● TASK DESCRIPTION: Wherever "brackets" turns up in the entries, copy out the line that holds it.

[Items listed in a dataset]
↓↓↓
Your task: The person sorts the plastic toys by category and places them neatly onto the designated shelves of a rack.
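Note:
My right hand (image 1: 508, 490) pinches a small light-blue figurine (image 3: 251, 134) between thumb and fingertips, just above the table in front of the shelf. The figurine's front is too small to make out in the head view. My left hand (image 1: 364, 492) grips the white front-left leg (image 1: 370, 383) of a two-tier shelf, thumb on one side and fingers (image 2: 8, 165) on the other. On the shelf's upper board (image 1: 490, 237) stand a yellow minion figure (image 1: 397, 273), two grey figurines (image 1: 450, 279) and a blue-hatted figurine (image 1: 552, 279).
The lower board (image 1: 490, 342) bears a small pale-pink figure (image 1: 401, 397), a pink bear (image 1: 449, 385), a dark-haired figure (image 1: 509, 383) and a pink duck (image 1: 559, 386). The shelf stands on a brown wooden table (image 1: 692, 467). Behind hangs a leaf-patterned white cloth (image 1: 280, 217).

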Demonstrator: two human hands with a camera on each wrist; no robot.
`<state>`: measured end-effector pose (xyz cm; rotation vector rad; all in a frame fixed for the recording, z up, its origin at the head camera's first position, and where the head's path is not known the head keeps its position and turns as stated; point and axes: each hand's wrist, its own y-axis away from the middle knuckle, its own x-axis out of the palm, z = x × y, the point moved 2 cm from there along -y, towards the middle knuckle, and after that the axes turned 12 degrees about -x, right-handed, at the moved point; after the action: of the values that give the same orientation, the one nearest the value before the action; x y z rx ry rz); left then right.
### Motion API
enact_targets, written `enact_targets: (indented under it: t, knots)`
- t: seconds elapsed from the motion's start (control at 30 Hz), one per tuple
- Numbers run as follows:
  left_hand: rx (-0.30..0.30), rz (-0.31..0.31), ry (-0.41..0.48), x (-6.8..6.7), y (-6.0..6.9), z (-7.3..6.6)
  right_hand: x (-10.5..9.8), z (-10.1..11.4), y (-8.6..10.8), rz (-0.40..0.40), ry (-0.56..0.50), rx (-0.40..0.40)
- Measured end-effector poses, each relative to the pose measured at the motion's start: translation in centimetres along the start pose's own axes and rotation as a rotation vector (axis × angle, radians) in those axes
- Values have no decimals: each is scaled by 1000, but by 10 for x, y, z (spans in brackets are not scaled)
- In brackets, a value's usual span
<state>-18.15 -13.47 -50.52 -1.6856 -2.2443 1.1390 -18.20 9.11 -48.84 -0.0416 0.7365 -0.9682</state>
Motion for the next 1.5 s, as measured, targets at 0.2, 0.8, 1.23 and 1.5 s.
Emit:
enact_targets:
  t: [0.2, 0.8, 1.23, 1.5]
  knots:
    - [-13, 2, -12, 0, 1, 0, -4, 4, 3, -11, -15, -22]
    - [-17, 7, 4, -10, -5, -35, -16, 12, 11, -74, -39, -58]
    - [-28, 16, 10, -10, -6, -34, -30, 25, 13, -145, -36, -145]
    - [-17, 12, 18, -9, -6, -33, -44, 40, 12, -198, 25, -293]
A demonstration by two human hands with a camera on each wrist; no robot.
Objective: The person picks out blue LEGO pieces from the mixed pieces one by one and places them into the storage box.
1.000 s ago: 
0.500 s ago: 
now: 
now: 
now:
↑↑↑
● EXERCISE SOLUTION:
- Values have no decimals: each is scaled by 1000, but by 10 for x, y, z (spans in brackets are not scaled)
- In brackets, a value's usual span

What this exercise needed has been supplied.